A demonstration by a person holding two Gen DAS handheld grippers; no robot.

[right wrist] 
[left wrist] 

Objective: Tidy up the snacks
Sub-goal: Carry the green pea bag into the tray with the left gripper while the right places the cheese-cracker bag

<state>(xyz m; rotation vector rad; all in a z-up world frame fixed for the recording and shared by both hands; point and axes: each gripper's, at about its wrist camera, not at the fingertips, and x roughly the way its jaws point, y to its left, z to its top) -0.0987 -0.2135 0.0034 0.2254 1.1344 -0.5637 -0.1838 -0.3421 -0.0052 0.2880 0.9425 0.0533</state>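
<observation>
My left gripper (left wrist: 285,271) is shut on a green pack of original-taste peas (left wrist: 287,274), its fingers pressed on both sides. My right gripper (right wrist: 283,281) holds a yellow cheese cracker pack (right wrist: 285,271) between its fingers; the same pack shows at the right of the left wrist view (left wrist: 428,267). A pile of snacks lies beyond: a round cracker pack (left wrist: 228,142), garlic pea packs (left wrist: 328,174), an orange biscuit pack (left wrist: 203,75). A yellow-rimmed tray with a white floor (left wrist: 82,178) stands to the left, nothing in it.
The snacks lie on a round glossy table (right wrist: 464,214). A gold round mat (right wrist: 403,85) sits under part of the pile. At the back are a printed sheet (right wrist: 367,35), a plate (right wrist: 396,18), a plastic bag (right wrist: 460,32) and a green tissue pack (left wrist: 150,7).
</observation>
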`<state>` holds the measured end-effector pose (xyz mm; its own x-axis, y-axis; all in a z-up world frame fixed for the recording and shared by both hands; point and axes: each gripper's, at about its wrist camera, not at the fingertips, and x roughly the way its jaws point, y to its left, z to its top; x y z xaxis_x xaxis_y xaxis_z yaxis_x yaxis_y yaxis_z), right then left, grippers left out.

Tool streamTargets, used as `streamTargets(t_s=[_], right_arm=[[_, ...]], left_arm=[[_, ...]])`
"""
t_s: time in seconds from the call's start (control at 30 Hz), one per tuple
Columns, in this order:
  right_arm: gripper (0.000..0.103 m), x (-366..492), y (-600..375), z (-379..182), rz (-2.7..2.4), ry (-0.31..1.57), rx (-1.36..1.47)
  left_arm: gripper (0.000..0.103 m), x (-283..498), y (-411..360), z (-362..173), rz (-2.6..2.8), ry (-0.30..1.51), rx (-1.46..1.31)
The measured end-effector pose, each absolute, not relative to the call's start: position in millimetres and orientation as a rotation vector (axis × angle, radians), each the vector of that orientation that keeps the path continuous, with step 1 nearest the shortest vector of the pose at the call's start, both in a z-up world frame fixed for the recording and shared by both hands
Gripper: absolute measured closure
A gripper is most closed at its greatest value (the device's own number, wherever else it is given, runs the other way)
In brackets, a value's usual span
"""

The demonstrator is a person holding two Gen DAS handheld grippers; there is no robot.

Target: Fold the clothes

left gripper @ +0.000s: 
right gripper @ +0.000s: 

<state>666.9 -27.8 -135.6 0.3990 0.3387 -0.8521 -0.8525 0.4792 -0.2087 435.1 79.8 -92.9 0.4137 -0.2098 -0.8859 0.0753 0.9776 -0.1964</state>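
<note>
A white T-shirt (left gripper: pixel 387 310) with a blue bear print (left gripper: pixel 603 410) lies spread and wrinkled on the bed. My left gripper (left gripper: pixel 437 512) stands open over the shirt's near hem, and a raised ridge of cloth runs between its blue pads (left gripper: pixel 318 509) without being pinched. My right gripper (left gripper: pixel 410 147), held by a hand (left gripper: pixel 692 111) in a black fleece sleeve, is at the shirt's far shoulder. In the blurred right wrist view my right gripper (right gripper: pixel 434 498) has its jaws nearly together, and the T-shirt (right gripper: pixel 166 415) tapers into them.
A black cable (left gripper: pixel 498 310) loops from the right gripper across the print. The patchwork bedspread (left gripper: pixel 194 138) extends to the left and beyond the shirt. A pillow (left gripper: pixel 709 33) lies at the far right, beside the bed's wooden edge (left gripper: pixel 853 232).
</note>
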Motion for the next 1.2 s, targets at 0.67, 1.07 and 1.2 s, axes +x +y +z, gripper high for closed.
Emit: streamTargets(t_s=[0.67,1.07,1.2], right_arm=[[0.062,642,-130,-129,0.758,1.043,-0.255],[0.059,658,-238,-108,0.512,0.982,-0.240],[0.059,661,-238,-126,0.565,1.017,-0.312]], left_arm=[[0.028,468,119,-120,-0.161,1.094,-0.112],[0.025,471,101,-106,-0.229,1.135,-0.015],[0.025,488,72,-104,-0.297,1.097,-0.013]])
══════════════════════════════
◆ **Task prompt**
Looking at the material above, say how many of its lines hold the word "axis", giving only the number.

◆ **Exercise solution**
2